Section 9.5 Life Insurance

Subsection 9.5.1 The Basics

Life insurance is an insurance that pays money upon someone’s death. The idea is that when a particular person dies, it can create financial hardship on someone else. For example, when someone dies, it will likely put financial hardship on their spouse who now has to fund all bills themselves. Most commonly, people purchase life insurance on their own death with a family member as the beneficiary of the money paid by the insurance company.
Some employers offer subsidized life insurance for employees, which pays some number of years’ worth of their salary to the beneficially.

Subsection 9.5.2 The Costs

Life insurance premiums vary wildly from person to person. Consider a 20-year-old person with a healthy lifestyle and a 90-year-old person who chain smokes and has chronic heart issues. One is more likely to die this year than the other. So, the premium for one will be higher than the other. Life insurance can be as cheap as $1 per month or up to thousands of dollars per month. There are a number of factors that contribute to life insurance costs. Your age, how much you want paid to your beneficiary, whether you smoke, your overall health, where you live, where you work, how far you commute to work, your hobbies, etc. There are some other demographics like gender, race, etc. that may or may not play a factor, depending on state law.

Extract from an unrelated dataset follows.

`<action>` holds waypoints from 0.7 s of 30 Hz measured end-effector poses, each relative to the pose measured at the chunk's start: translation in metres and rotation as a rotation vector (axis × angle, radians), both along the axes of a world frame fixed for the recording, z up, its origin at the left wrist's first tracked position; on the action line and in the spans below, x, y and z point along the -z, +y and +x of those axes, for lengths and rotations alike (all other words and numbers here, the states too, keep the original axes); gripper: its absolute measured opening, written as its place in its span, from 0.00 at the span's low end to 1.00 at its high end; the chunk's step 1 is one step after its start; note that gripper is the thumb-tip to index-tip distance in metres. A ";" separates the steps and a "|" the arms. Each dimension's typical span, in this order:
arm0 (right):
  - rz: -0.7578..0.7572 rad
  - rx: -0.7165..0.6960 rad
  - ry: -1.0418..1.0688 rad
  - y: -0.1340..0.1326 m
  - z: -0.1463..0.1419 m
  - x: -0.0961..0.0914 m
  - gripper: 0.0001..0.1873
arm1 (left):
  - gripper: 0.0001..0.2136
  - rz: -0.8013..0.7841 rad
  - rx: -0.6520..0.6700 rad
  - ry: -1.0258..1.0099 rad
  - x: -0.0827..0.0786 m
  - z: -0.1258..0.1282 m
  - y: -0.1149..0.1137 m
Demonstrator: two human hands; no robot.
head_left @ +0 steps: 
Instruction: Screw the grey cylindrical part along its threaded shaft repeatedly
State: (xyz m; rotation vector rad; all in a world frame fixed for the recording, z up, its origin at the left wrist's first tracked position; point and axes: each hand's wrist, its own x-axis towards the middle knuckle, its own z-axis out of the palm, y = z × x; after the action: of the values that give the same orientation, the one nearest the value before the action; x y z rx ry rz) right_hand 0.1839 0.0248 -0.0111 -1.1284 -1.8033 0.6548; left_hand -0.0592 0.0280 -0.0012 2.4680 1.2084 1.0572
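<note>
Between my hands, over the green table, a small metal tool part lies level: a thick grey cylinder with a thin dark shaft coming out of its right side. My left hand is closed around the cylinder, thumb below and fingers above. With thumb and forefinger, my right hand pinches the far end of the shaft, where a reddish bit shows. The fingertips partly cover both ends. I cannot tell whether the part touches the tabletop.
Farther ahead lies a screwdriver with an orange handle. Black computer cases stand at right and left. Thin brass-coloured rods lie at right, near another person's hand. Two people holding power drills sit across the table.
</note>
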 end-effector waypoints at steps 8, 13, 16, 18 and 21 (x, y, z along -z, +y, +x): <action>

Subsection 9.5.3 The Flavors of Health Insurance

The most common form of life insurance is term life insurance. Term life insurance is life insurance that you can have up to a certain age. If you die before that age, your beneficiary gets the agree money. If you reach that age without dying, your policy ends. Term life insurance is much cheaper than other whole-insurance options, which makes them more popular.
Whole life insurance is insurance with no age expiration. You are guaranteed coverages throughout your whole life. The downside of whole life insurance is that it is much more expensive. There is a common problem with the whole life insurance industry in that it can be predatory. Life insurance companies often target elderly people without life insurance with advertisements for whole life insurance, which is extremely expensive for the elderly. Commercials often center around scaring elderly folk into putting the cost of their death and funeral on loved ones.
Life insurance can even cover loss of quality of life. There are plans that will pay you if you experience certain life-limiting issues. There are plans that will pay for assisted-living care in old age, if certain health conditions are met. There are policies that have a savings element to them. The industry is very broad and complex. The ins and outs are way beyond the scope of this course. For now, just know the basic forms of life insurance.